▶ [HOW TO COMPLETE THIS TASK] Nothing should be left out: write out the whole listing exactly.

▶ [SOURCE MATERIAL]
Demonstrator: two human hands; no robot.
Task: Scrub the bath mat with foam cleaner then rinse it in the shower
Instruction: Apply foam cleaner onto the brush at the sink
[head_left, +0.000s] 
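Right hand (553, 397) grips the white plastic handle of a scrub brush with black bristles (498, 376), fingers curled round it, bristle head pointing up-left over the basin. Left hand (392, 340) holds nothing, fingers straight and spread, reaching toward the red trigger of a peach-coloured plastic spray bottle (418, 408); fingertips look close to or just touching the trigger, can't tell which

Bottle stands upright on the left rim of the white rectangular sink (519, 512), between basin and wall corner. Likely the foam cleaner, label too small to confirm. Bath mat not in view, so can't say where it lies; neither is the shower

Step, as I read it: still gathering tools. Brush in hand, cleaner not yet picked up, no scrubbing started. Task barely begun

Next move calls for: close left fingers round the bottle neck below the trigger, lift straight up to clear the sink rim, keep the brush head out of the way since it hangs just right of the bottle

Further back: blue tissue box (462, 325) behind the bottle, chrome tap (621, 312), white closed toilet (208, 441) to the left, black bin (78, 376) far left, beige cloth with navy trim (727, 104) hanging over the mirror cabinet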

▶ [ANSWER AREA]
Demonstrator: two human hands; no robot.
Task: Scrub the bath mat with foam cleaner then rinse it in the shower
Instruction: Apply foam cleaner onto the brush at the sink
[head_left, +0.000s] 
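Right hand (553, 397) grips the white plastic handle of a scrub brush with black bristles (498, 376), fingers curled round it, bristle head pointing up-left over the basin. Left hand (392, 340) holds nothing, fingers straight and spread, reaching toward the red trigger of a peach-coloured plastic spray bottle (418, 408); fingertips look close to or just touching the trigger, can't tell which

Bottle stands upright on the left rim of the white rectangular sink (519, 512), between basin and wall corner. Likely the foam cleaner, label too small to confirm. Bath mat not in view, so can't say where it lies; neither is the shower

Step, as I read it: still gathering tools. Brush in hand, cleaner not yet picked up, no scrubbing started. Task barely begun

Next move calls for: close left fingers round the bottle neck below the trigger, lift straight up to clear the sink rim, keep the brush head out of the way since it hangs just right of the bottle

Further back: blue tissue box (462, 325) behind the bottle, chrome tap (621, 312), white closed toilet (208, 441) to the left, black bin (78, 376) far left, beige cloth with navy trim (727, 104) hanging over the mirror cabinet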

This answer is now finished.